Ce parpaillot ignorant de la chose vaticane mais curieux d' apprendre, comme toujours, écouta nos explications sur la hiérarchie romaine. Il lui fut proposé de  passer par le cardinal Secrétaire d'Etat et par le nonce apostolique à Paris, qui fut informé. A la vérité, il n'était nullement assuré que le pape accorde une audience à un ancien Premier Ministre français, d'autant que et sa surdité était un handicap supplémentaire.

Survint la première attaque du cancer, qui finira par l' emporter. Nous n'eûmes plus de nouvelles pendant un an jusqu'à un mail indiquant qu'il était guéri ( sic) et qu'il souhaitait poursuivre. Je fus chargé de proposer une nouvelle esquisse. Cette esquisse (3 pages) intitulée "Le sursaut nécessaire est possible" lui fut adressée en juillet 2015.

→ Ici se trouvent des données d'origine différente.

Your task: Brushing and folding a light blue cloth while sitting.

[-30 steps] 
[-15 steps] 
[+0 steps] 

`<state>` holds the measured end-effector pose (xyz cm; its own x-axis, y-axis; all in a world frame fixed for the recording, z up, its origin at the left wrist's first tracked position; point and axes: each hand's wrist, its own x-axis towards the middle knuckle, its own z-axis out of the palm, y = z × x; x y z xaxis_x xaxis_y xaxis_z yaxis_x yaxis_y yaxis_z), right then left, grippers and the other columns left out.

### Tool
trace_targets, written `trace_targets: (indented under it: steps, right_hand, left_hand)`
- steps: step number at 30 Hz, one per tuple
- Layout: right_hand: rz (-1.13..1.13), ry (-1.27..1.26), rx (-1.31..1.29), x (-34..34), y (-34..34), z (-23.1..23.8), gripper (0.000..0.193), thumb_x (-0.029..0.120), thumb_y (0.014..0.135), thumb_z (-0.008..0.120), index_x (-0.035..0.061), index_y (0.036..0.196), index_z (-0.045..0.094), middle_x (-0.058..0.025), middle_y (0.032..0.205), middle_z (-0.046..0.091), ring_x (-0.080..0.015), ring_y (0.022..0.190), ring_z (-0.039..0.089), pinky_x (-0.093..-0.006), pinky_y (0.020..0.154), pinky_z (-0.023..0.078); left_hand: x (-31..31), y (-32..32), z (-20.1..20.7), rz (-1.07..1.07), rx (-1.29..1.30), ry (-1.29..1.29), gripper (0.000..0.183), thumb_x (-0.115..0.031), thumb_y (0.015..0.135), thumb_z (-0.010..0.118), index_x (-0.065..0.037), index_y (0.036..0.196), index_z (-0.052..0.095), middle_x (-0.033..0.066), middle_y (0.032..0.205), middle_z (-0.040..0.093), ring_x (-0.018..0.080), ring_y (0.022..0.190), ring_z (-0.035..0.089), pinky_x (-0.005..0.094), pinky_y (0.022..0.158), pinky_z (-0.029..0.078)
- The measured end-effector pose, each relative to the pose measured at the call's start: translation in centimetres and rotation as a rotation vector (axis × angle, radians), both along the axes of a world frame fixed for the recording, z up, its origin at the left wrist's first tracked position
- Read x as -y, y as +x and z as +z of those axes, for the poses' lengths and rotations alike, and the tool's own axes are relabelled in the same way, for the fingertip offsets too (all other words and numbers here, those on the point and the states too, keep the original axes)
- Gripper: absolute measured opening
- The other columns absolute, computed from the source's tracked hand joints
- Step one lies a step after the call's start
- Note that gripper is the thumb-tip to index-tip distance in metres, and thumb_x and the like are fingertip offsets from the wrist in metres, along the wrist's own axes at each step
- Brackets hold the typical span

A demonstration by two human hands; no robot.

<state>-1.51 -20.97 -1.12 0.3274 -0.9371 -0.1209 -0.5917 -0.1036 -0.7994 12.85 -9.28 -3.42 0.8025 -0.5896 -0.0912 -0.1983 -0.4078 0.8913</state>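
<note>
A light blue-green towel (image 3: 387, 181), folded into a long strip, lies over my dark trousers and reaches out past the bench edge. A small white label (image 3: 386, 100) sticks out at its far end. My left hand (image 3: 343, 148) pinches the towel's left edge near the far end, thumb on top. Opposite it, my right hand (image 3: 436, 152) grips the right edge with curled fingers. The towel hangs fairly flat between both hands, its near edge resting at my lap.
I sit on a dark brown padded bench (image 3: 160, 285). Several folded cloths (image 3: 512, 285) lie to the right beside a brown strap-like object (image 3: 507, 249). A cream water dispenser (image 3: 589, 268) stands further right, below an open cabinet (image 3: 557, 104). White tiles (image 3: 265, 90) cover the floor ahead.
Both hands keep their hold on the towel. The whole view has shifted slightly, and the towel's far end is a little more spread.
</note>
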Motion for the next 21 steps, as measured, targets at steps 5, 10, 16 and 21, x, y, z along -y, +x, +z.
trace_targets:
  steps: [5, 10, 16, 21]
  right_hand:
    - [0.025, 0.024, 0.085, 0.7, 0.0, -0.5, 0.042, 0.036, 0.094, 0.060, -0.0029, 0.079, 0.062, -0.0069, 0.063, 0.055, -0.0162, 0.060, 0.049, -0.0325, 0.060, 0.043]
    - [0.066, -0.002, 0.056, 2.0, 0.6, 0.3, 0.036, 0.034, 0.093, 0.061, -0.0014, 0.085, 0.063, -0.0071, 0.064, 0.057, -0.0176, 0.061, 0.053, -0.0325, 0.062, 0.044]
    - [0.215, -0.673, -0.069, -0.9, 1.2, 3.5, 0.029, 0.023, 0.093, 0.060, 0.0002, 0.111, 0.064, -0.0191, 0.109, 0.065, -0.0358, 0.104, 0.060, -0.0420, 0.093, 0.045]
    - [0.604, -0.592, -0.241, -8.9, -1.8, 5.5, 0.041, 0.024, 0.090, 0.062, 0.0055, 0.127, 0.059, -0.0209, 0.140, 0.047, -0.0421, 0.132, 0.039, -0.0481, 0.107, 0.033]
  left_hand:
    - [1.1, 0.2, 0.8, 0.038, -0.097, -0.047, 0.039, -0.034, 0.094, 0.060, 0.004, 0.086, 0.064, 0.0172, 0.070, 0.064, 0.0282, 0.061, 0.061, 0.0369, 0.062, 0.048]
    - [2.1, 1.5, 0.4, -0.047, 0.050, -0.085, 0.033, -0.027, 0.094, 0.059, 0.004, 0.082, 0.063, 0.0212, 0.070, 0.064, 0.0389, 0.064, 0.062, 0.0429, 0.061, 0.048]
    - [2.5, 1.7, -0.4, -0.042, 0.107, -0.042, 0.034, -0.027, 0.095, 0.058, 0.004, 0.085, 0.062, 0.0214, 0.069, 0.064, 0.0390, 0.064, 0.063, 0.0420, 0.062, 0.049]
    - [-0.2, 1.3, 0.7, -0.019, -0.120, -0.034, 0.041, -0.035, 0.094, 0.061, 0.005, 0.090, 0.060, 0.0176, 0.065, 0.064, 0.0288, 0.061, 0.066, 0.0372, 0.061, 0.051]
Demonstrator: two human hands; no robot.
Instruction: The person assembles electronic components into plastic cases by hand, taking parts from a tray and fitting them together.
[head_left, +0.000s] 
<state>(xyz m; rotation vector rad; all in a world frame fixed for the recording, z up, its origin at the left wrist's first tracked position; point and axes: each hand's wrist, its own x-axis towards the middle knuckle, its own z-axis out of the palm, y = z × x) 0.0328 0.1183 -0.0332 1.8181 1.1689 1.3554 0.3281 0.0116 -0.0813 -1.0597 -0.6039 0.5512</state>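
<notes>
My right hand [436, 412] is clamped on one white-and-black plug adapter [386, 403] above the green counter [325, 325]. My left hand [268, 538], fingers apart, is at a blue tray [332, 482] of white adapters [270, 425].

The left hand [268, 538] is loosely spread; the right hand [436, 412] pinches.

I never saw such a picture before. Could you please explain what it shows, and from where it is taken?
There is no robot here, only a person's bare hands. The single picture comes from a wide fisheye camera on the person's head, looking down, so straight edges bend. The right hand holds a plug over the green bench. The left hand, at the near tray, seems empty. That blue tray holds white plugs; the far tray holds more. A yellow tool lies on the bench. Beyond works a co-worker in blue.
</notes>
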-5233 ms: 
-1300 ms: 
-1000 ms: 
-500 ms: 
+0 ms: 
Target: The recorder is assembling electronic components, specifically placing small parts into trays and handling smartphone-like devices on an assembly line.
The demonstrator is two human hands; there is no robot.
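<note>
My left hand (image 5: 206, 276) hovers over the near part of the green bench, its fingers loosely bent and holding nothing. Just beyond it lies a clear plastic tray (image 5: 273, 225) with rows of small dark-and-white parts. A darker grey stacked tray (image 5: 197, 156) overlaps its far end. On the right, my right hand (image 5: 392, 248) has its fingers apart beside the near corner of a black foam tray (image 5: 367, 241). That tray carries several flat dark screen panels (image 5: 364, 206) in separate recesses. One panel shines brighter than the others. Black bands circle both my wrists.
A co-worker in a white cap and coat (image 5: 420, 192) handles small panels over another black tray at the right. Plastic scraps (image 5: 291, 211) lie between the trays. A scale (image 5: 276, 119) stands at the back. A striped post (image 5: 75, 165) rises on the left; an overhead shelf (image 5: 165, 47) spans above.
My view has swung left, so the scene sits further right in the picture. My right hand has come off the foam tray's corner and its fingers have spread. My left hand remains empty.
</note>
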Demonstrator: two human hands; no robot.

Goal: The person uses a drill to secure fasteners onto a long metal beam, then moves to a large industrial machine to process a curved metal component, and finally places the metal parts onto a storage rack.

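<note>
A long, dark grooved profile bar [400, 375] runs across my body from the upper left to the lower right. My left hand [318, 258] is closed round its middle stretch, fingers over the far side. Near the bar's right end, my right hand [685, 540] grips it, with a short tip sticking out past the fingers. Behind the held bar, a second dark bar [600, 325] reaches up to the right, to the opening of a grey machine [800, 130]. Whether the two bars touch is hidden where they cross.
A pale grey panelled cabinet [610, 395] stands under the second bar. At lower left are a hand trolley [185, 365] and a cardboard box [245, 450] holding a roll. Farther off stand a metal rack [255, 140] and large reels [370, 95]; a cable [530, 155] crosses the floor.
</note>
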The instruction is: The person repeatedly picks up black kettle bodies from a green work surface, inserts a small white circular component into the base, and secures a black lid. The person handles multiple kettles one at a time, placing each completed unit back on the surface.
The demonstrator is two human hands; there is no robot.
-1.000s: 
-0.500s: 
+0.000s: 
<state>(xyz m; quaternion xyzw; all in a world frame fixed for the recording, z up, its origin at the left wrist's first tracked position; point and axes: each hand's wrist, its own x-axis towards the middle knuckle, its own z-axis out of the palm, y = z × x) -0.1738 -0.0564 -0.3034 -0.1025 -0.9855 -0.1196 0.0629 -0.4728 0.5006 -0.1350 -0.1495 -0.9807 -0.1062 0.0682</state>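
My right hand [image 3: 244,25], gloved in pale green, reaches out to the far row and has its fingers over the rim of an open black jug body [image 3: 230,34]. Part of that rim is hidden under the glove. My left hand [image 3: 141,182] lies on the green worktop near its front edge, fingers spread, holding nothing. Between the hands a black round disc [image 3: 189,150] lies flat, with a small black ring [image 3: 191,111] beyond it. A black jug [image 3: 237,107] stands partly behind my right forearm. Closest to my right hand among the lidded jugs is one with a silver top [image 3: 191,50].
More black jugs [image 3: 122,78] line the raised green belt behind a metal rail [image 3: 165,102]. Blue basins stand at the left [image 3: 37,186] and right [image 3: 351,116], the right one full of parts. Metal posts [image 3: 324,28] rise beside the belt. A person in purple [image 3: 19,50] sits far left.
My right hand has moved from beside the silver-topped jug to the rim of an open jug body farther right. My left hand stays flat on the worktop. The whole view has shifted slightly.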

Il était centré sur une phrase de François: " L'avenir de l'humanité n'est pas uniquement entre les mains des grands dirigeants, des grandes puissances et des élites. Il est fondamentalement dans les mains des peuples, dans leur capacité à s'organiser et aussi dans les mains de tous ceux qui accompagnent le processus de changement"

Quelques pistes étaient ouvertes: des débats publics argumentés montrant l'interdépendance des problèmes,  valorisation d'expérimentations et des réalisations partielles en utilisant les nouvelles techniques d'information et de communication, soutien à des réseaux d'initiatives articulant actions locales et solutions globales. Les villes et les régions collaboreraient à ces réseaux tout en respectant leurs spécifiés.

Une démarche ascendante

Deux domaines étaient considérés comme prioritaires pour cette "démarche ascendante et progressive fondée sur des initiatives décentralisée" Le premier était la"sauvegarde de la maison commune"  qui impliquait un changement de comportement des consommateurs, entreprises et particuliers ( nous étions avant la conférence de Paris)

Le second était les migrations de populations. Le  devoir de compréhension concrète, de contacts et d'accueil était rappelé. Il était suggéré que des bénévoles informés et des communautés "prennent en charge durablement de petits groupes d'immigrés venant de pays déchirés par la guerre. Ce serait leur manière de prendre leur petite part à la misère du monde.

Michel Rocard approuva  l'esquisse qu'il souhaitait enrichir en lançant un "appel civique" (20 juillet 2015). Depuis je n'ai plus eu de nouvelles.